• What is being asked: Below is a set of entries; give all of them again exactly.

<<<<

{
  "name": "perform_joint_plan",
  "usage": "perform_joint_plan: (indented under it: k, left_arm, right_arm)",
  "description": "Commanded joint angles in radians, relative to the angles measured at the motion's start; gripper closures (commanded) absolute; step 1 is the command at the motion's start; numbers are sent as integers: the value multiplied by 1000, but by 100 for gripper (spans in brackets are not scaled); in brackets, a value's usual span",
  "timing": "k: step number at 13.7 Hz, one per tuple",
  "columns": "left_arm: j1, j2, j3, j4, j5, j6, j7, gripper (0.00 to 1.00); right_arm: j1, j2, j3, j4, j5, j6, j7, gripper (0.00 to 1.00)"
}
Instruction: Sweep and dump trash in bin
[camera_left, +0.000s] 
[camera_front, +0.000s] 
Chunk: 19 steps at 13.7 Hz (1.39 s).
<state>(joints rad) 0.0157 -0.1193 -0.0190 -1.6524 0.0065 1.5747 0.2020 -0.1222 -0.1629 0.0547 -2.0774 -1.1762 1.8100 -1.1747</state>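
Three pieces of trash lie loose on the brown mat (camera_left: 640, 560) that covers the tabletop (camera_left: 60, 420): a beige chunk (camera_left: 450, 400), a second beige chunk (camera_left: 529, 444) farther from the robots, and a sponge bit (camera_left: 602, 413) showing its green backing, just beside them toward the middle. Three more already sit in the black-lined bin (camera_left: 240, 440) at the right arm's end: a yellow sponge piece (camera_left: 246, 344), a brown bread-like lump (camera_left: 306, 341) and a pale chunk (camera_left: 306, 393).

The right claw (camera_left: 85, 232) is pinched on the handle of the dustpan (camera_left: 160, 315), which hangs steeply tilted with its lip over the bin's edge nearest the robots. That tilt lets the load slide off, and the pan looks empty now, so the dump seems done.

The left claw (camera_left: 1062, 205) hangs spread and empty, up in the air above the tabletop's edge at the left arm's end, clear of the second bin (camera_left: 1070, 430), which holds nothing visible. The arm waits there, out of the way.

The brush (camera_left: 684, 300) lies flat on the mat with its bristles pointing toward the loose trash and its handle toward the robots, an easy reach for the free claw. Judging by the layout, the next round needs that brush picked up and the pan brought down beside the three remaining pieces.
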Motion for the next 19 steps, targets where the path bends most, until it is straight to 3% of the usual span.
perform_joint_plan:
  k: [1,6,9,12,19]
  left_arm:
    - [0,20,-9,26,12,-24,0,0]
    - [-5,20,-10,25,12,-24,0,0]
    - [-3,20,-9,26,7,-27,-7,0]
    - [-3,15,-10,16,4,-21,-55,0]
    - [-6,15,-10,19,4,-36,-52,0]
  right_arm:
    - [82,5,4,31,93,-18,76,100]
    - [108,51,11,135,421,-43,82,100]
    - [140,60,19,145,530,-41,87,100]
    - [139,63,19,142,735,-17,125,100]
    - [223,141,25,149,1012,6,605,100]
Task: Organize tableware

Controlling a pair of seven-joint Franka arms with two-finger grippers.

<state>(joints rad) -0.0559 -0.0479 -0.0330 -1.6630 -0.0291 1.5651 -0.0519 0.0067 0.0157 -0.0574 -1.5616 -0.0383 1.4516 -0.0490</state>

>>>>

• Solution below:
{
  "name": "perform_joint_plan",
  "usage": "perform_joint_plan: (indented under it: k, left_arm, right_arm)",
  "description": "Commanded joint angles in radians, relative to the angles measured at the motion's start; gripper closures (commanded) absolute; step 1 is the command at the motion's start; numbers are sent as integers: the value multiplied by 1000, but by 100 for gripper (spans in brackets are not scaled); in brackets, a value's usual span",
  "timing": "k: step number at 13.7 Hz, one per tuple",
  "columns": "left_arm: j1, j2, j3, j4, j5, j6, j7, gripper (0.00 to 1.00); right_arm: j1, j2, j3, j4, j5, j6, j7, gripper (0.00 to 1.00)"
}
Instruction: Sweep and dump trash in bin
[camera_left, +0.000s] 
[camera_front, +0.000s] 
Chunk: 19 steps at 13.7 Hz (1.39 s).
<state>(joints rad) 0.0157 -0.1193 -0.0190 -1.6524 0.0065 1.5747 0.2020 -0.1222 -0.1629 0.0547 -2.0774 -1.1762 1.8100 -1.1747</state>
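Three pieces of trash lie loose on the brown mat (camera_left: 640, 560) that covers the tabletop (camera_left: 60, 420): a beige chunk (camera_left: 450, 400), a second beige chunk (camera_left: 529, 444) farther from the robots, and a sponge bit (camera_left: 602, 413) showing its green backing, just beside them toward the middle. Three more already sit in the black-lined bin (camera_left: 240, 440) at the right arm's end: a yellow sponge piece (camera_left: 246, 344), a brown bread-like lump (camera_left: 306, 341) and a pale chunk (camera_left: 306, 393).

The right claw (camera_left: 85, 232) is pinched on the handle of the dustpan (camera_left: 160, 315), which hangs steeply tilted with its lip over the bin's edge nearest the robots. That tilt lets the load slide off, and the pan looks empty now, so the dump seems done.

The left claw (camera_left: 1062, 205) hangs spread and empty, up in the air above the tabletop's edge at the left arm's end, clear of the second bin (camera_left: 1070, 430), which holds nothing visible. The arm waits there, out of the way.

The brush (camera_left: 684, 300) lies flat on the mat with its bristles pointing toward the loose trash and its handle toward the robots, an easy reach for the free claw. Judging by the layout, the next round needs that brush picked up and the pan brought down beside the three remaining pieces.
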Motion for the next 19 steps, targets where the path bends most, until it is straight to 3% of the usual span.
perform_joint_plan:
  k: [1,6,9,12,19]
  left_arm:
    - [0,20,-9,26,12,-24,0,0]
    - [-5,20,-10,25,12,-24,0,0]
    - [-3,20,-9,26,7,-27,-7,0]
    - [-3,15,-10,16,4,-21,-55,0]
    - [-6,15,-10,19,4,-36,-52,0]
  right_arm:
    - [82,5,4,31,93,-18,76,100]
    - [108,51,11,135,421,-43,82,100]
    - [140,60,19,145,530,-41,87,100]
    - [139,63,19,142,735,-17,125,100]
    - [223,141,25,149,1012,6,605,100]
Task: Organize tableware

Controlling a pair of seven-joint Franka arms with two-finger grippers.

<state>(joints rad) -0.0559 -0.0479 -0.0330 -1.6630 -0.0291 1.5651 -0.0519 0.0067 0.0157 -0.0574 -1.5616 -0.0383 1.4516 -0.0490</state>

Nothing more is required for this answer.